In step 2, we trained a seq2seq model that can summarize function code using `(code, docstring)` pairs as the training data.  

In this step, we will fine tune the encoder from the seq2seq model to generate code embeddings in the docstring space by using `(code, docstring-embeddings)` as the training data.  Therefore, this notebook will go through the following steps:

1. Load the seq2seq model and extract the encoder (remember seq2seq models have an encoder and a decoder).
2. Freeze the weights of the encoder.
3. Add some dense layers on top of the encoder.
4. Train this new model supplying by supplying `(code, docstring-embeddings)` pairs.  We will call this model `code2emb_model`.
5. Unfreeze the entire model, and resume training.  This helps fine tune the model a little more towards this task.
6. Encode all of the code, including code that does not contain a docstring and save that into a search index for future use.  

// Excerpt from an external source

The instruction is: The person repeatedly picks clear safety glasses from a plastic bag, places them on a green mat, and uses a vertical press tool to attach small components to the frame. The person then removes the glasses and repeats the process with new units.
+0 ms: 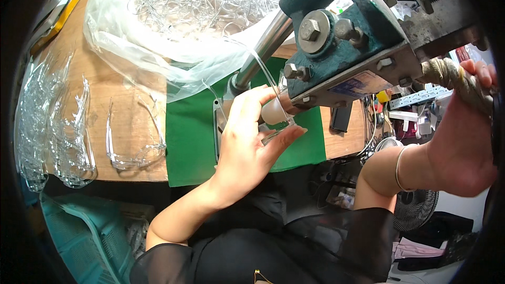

### Load seq2seq model from Step 2 and extract the encoder

First load the seq2seq model from Step2, then extract the encoder (we do not need the decoder).

In [7]:
# load the pre-processed data for the encoder (we don't care about the decoder in this step)
encoder_input_data, doc_length = load_encoder_inputs(seq2seq_path/'py_t_code_vecs_v2.npy')
seq2seq_Model = load_model(seq2seq_path/'code_summary_seq2seq_model.h5')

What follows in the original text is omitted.